Now, I get to the same destination, but treat myself much more nicely along the way.

I’ve also adopted the mantra ‘I have plenty of time’.

When staring down the barrel of a busy day, I remind myself that ‘I have plenty of time’.

I can either stress and huff and puff through every activity, living out of the moment and fretting about what’s next on the list, or I can do one thing at a time in a relaxed way, with the same result...and so much less stress. Try it!

Get into alignment

Hello Jess Lively. She is all about alignment (I think she recently mentioned she takes around 2-3 hours to get into alignment before she starts work). I’m not at that level but I definitely take time to think about this concept before launching into my next activity.

Tonight, I knew I had to make dinner, then jump on the computer to write to you guys.

Instead of ‘pushing through’ again, I cleared up the kitchen, made myself a peppermint tea, lit a candle, got comfy and settled in to write from a much nicer mental space.

I love to write so why make it a ‘have to’ when it’s a ‘want to’?

Check in with yourself regularly

This is probably my favourite tip and so bleedingly obvious, despite all my years of not doing it.

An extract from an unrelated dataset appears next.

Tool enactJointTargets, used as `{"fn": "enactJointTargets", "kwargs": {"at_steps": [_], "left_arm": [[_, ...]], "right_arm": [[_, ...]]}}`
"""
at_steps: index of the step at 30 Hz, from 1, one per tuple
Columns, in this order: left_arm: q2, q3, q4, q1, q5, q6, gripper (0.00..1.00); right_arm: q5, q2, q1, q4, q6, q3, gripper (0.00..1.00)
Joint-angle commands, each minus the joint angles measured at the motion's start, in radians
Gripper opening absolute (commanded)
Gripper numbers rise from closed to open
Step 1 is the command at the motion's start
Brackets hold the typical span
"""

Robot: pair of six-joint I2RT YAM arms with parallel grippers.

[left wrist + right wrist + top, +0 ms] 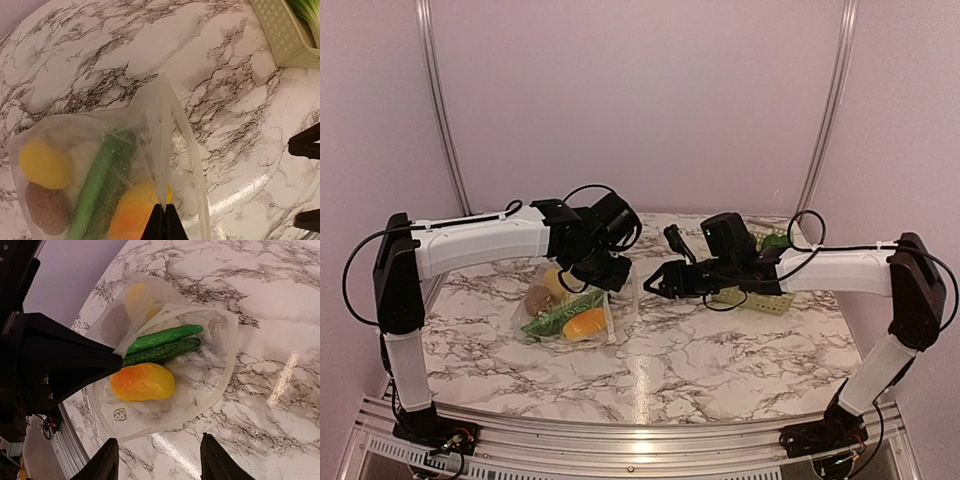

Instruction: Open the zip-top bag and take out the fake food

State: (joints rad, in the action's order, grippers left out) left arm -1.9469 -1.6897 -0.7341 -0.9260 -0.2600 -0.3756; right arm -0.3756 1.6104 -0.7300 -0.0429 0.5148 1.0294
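The clear zip-top bag (572, 312) lies on the marble table, left of centre. Inside it is fake food: an orange piece (142, 382), two long green ones (162, 340), a yellow ball (44, 164) and a brown piece (47, 207). My left gripper (164, 209) is shut on a pinched fold of the bag's upper film near its mouth and holds it raised. My right gripper (160, 462) hangs open just off the bag's zip edge (227, 365), with only bare table between its fingers. The black left gripper (65, 360) fills the left of the right wrist view.
A pale green slotted basket (760, 300) stands right of centre under the right arm, with a green leafy toy (307, 12) in it. The right gripper's fingertips (305, 145) show at the right edge of the left wrist view. The table's rail runs along the near edge.
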Motion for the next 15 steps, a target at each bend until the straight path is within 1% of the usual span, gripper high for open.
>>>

I learnt it as part of my intuitive eating journey with Paige Schmidt, and although it was specifically related to food back then, I now use it for general day-to-day use.

Depending on my schedule, I try and take a short break mid-morning and mid-afternoon, as well as my regular walk at lunch. I step away from my desk, grab a cup of tea or water, and just take a few minutes to reset my brain.

It helps me refocus on my tasks and particularly helps if I’ve been in a perpetual cycle of email/chat/phone for the last hour or so.

It’s no wonder we don’t feel productive if we never check in with ourselves or step away to recalibrate.

Try these tips this week and let me know how your energy levels go. Have a great one!

How To Actually Get Things Done

We’re crazy for productivity right?

Many of us are carting around our to do lists in our phones, in notebooks, in our brains.

The satisfying tick of an item off our to do list gives us the rush we were looking for, but sometimes the list seems to outweigh the time and energy we have right?

Not necessarily true.

Often the time we spend thinking about our to do list or procrastinating on it, could actually be spent getting things done.

So what’s the best way to satisfy that time management urge and avoid the guilt of not getting through what we were planning to get done?

Put it in your calendar

Whether it be at the start of each week or longer term for a larger project, list out each task that needs doing, then pull your calendar out and actually schedule each one.

Writing a big long to do list at work for example, then getting to Friday afternoon realising you haven’t done 75% of it, is a sure sign you need to actually book things in.

Estimating how long each task will take is also super useful and helps spark our competitive side.

Only have 1 hour to write that report? Chances are you’ll get it done within the hour in a race against the clock.

Accept you probably won’t want to do it

Understanding this has pretty much changed my life.

Whether it’s the gym, cleaning or doing a large task at work - I have the best of intentions and when I get to the scheduled time, I think ‘hmm, nah…’.

Once I accepted I was often going to feel like that, I was able to just notice it and make a decision to press on anyway.

It’s a little cliched, but who has ever worked out, looked at their clean house or finally solved a major work problem and regretted it? I didn’t think so.

Accept that your mind is going to try and talk you out of getting things done, and keep going anyway.

Congratulate yourself

Something I’m quite hopeless at is actually pausing to celebrate when it’s called for.

I’m usually on to the next project or idea, when as I wrote here, if we don’t stop to acknowledge milestones, they’ll easily be forgotten.

Make a concerted effort to congratulate yourself in some way after a long week, a big work project ending or a home renovating job coming to an end.

This will make it all worth it and help you reflect back on the effort you’ve made.

Will you put your to do list in your calendar this week? Let me know how you go!